Грибники 1,5. Вложенное пространство - страница 2
Невысокий человек в сером костюме и роговых очках выдал голосом четко отмеренную иронию. Даже улыбнулся, показав мелкие белые зубы.
– Спасибо, Аарончик, – тепло ответил ученый.
Его любовь к миру казалась на первый взгляд более нервической, чем истинной, но на второй взгляд получалось, что все-таки да, мир, даже в самых однообразных своих проявлениях, ученому нравился.
– В житие, наверно, пока не надо, – улыбнулся он. – Ему для этого умирать придётся, а он мне пока живым нужен.
– Что-то умеет? – сухо поинтересовался Шнайдер. Адвокат, прозванный за глаза «ретроградным Меркурием» главным смыслом любого человеческого бытия считал доступный функционал: этот пекарь, этот парикмахер, этот философ (философию он считал сильно полезной, пусть бы даже и не наукой), следовательно, работа над его положительным юридическим статусом оправдана и похвальна.
– Сашка сказал, он пилот, механик и вроде как даже телохранитель, – пояснил Раунбергер. – Но для последней функции его придётся сначала откормить.
Он припомнил свой первый и пока единственный визит к одному из обвиняемых в этом громком деле – другу детства и однокласснику Саши Эстерхази – давно потерянному, а теперь вдруг отыскавшемуся при очень неприятных обстоятельствах.
Он помнил, как его провели в обширное и довольно сырое помещение с сугубо металлическим интерьером.
– Здравствуйте, вы Джафар? – уточнил он, устраиваясь через стол от заключённого, не очень похожего на те фото, которые ему показывал Саша. На картинках был приятный смуглый мужчина, с блестящими чёрными волосами и ясным взглядом. То, что Раунбергер увидел перед собой, напоминало свои прежние фото разве что носом, чьи прямые контуры были знакомы каждому школьнику по изображениям египетских фресок. И даже на нем резко выделялся каждый хрящ, неприятно гармонируя со столь же заметными швами на бритом черепе. Глаза заключённого запали, левый слезился, губы побледнели и потрескались, а скулы торчали так, что казалось, бледная кожа на них присохла, как у мумии.
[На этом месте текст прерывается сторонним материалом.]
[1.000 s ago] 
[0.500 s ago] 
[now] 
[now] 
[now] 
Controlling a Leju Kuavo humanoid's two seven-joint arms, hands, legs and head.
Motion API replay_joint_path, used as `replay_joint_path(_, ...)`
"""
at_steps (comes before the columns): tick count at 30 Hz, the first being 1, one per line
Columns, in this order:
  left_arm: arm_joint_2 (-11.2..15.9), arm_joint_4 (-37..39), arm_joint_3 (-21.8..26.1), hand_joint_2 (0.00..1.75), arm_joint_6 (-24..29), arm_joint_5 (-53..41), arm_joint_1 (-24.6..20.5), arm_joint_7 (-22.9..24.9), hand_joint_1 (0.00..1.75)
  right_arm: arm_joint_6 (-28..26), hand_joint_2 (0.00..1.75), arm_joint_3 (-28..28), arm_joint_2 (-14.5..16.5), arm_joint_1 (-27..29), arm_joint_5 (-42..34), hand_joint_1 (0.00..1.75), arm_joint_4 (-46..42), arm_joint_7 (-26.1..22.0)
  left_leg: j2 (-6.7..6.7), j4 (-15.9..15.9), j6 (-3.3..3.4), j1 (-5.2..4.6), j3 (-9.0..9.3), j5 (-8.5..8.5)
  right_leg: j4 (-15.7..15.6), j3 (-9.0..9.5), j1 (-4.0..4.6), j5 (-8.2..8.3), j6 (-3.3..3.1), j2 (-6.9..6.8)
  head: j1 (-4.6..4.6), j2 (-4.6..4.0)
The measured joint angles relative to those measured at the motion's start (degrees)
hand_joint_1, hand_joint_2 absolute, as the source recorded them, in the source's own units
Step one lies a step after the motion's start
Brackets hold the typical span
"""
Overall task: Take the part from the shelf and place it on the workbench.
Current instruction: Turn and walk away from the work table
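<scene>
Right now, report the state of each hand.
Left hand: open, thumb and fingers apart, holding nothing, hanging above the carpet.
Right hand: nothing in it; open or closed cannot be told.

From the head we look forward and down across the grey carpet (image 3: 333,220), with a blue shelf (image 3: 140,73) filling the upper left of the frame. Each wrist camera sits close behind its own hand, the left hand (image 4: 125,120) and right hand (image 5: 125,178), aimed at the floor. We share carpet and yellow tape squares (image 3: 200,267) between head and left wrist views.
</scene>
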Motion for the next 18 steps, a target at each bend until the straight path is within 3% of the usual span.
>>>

– А вы, стало быть, Эйзен Раунбергер, – сказал тот медленно и не очень внятно. – Что ж, вам делает честь… ваша милость к падшим.
Голос у него был довольно низкий.
– Насколько я знаю со слов Саши, вы как раз не падший.
– Это как посмотреть, – Джафар медленно моргнул и вытер рукой под левым глазом. – Но вы наверняка сюда не за моими выводами пришли, правда? Вы хотите сделать свои. Выяснить, не ошибся ли наш общий друг в оценке степени моей вины в произошедшем. Что ж, спрашивайте.
Теперь Джафар смотрел на Эйзена прямо, и тот поразился живости его взгляда. Потенциальный клиент Шнайдера был так истощён, что не мог долго держать руки на весу – приходилось класть их на стол. Но выражение глаз – теперь это было видно – оставалось ясным и чутким.
– Расскажите мне, как было дело, – попросил Эйзен. Он догадывался, что Джафар столько раз в деталях излагал эту историю, что ощутит к нему, Эйзену, глубокую неприязнь, но Джафар только обреченно кивнул, понимая, что без этой экзекуции встреча теряет смысл.
– Изначально нас… было восемь, – узник говорил неровно, с длинными паузами. – Я, Каримов Ильнур с женой, Рогов, Астанин, Синьков, Пономарева и Кронис. Ильнур, начальник нашей экспедиции, нанял меня в качестве техника для проверки состояния законсервированных секретных объектов. Следовало… оценить степень их пригодности к дальнейшему использованию. Почему это не сделали летом, не спрашивайте. Любая степень… секретности предполагает волокиту, поэтому, запланировав поездку на июль, ведомство… пока прогнало документы по инстанциям, смогло выпустить нас… только в январе. Отказаться мы уже не могли, и таким образом оказались заложниками вечной неприязни бюрократов друг к другу. Срок был – два с половиной месяца, еды дали на месяц, обещали через пару недель подвезти оставшуюся провизию. Но так и не привезли. Расформирование и слияние ведомств… и концу месяца уже никто за нас не отвечал. Проект по восстановлению старой техники посчитали убыточным и закрыли, ну а чтобы вывезти нас, денег не было.